EXERCISE MATERIAL:
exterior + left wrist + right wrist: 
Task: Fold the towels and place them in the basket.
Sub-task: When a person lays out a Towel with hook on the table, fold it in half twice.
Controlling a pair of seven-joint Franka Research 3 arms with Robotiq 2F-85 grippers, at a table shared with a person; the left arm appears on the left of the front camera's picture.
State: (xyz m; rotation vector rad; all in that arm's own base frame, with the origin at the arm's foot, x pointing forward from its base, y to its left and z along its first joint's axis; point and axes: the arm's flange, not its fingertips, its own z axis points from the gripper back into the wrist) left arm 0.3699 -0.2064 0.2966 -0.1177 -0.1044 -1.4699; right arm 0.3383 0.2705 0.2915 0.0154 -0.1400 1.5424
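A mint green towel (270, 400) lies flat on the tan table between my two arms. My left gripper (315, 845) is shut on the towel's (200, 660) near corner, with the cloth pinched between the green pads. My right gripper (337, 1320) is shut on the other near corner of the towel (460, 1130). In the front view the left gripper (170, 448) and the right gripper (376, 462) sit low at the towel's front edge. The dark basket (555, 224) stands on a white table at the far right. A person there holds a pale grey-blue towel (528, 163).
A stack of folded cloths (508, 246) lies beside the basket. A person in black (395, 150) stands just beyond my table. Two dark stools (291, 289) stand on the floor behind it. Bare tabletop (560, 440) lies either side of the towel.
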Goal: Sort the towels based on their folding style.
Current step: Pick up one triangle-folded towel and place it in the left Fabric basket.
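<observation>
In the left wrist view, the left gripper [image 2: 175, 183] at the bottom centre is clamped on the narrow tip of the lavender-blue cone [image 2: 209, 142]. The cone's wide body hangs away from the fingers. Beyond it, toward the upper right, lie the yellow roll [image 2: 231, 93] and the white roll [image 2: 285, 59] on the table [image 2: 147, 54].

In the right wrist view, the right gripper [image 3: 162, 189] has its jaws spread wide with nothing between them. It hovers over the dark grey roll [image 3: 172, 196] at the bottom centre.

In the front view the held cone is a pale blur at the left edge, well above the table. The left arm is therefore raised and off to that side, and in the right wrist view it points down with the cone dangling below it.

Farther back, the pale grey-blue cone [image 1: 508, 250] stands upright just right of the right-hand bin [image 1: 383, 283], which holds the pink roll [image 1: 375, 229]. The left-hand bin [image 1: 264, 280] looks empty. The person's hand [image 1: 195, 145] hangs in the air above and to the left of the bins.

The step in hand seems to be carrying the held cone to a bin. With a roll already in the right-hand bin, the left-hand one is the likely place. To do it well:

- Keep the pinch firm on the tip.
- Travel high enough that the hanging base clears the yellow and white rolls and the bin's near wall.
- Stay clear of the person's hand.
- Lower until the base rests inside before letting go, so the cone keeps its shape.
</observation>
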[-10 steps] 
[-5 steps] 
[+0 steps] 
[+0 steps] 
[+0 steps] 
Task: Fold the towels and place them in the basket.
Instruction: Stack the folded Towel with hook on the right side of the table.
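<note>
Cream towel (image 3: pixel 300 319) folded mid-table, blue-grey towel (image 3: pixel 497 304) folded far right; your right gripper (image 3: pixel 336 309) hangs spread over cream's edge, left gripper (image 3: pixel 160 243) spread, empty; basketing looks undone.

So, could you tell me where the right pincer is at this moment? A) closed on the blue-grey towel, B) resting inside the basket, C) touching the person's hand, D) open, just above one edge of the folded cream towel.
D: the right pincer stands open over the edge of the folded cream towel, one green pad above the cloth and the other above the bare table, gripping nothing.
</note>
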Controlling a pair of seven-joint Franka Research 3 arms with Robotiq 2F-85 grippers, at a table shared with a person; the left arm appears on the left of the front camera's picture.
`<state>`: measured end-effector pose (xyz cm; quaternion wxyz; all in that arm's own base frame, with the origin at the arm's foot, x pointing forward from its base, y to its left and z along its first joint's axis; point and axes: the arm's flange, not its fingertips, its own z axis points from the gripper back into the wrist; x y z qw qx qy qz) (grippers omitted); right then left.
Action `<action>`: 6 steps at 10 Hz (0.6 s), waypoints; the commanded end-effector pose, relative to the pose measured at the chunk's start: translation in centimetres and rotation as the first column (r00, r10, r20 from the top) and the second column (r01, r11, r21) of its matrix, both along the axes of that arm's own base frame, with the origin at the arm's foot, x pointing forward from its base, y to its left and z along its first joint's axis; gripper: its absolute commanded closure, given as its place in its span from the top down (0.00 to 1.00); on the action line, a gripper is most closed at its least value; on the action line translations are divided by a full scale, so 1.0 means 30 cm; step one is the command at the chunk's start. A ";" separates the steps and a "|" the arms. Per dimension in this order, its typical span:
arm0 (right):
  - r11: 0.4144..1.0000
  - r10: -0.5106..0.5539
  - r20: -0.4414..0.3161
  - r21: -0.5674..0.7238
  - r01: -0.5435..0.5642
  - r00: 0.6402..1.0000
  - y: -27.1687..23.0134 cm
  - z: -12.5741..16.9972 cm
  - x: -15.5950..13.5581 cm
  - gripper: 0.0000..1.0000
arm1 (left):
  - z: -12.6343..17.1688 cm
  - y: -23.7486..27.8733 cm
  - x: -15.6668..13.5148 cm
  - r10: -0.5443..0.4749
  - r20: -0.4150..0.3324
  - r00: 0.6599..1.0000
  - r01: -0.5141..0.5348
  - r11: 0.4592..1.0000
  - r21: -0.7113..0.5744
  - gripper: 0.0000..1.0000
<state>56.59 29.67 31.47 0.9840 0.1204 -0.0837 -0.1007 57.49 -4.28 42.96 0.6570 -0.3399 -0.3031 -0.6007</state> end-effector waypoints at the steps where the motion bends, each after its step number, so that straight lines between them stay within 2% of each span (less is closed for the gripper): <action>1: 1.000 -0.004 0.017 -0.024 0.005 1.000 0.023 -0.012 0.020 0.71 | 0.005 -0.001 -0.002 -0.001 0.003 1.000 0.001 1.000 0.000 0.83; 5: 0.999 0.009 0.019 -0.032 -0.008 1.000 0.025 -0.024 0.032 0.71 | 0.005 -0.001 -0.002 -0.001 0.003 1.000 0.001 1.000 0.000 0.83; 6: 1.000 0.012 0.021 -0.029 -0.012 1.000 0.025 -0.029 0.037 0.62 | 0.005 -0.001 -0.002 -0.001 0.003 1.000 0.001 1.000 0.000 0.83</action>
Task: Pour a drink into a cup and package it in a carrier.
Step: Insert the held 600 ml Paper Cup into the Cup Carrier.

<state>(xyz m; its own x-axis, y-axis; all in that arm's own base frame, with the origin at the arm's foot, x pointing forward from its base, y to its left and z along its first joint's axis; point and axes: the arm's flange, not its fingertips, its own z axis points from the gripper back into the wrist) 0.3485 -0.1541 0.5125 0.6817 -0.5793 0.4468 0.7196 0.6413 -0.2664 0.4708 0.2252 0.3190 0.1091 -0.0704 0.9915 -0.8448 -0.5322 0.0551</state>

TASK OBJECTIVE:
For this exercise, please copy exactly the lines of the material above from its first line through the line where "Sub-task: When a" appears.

YOUR RESPONSE:
exterior + left wrist + right wrist: 
Task: Fold the towels and place them in the basket.
Sub-task: When a person lays out a Towel with hook on the table, fold it in half twice.

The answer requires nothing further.